We are a well-fed but badly nourished nation. The signs are unmistakable: an epidemic of obesity and diabetes, antibiotic-resistant strains of E. coli, "blue baby" alerts in rural areas where water supplies are polluted with nitrates from fertilizer runoff, to name but a few.

And yet it's also a great time for eating, especially if you live in or near Berkeley, the birthplace of the current food revolution. Berkeley alumna Alice Waters '67 first championed fresh, locally grown food in the 1970s at Chez Panisse and continues to spread its gospel through her nationwide education project, the Edible Schoolyard. Science writer Michael Pollan, a professor at the Graduate School of Journalism, is a major figure as well: his recent book The Omnivore's Dilemma opened many eyes to the long, winding, and petroleum-soaked route that most food takes to our plates.

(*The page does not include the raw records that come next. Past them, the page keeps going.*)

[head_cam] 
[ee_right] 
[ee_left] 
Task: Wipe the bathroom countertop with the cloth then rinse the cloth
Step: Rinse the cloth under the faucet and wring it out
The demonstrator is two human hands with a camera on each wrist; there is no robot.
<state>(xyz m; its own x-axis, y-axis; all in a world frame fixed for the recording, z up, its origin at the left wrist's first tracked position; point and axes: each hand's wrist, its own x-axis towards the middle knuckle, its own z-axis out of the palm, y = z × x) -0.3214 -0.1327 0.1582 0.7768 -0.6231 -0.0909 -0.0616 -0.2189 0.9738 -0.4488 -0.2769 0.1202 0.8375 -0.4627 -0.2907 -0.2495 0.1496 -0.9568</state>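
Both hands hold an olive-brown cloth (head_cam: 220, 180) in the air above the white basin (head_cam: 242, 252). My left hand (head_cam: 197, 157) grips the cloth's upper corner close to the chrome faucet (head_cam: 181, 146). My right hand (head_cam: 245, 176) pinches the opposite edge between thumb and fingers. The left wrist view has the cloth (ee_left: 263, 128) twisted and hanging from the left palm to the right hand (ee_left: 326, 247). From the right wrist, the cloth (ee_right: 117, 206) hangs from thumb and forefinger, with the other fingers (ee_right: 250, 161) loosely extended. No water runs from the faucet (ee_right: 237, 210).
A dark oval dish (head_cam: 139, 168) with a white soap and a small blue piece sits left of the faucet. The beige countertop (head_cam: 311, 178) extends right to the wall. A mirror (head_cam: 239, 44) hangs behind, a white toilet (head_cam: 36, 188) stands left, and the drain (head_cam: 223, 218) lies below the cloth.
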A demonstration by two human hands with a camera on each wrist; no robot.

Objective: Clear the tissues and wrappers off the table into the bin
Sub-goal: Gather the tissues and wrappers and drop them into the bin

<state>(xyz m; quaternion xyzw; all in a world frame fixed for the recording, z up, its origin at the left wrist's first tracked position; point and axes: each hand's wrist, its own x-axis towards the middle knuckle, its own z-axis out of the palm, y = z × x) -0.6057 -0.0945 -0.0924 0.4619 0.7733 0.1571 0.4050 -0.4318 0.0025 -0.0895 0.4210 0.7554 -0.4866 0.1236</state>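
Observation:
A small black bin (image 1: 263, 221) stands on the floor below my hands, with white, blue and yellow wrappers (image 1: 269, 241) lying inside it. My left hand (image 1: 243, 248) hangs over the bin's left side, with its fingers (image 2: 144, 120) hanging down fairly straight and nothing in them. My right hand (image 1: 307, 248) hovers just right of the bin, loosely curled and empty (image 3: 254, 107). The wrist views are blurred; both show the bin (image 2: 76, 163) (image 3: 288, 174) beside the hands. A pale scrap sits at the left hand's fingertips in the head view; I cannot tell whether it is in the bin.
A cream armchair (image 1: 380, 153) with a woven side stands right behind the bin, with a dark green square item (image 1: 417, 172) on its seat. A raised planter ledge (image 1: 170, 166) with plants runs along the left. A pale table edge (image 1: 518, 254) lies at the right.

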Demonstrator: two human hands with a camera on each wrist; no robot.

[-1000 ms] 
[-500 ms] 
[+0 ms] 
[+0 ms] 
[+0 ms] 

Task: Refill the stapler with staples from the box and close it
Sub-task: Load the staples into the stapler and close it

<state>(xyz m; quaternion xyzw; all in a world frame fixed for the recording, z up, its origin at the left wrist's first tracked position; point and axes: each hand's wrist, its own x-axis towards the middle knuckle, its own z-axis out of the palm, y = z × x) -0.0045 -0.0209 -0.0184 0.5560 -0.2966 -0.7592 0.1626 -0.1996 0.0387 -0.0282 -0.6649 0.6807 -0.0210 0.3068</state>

The revolution is about shortening that distance, both geographically and cognitively. It's about learning where what you eat comes from, and who grows or raises it and how. In practice, it's about seeking out food that is sustainable (benefiting not just producer and consumer but the community and environment as well), organic,  (grown without pesticides, chemical fertilizers, hormones, or antibiotics), local (farmed within 100 miles), and ethical (humanely raised and slaughtered animals, living wages for workers).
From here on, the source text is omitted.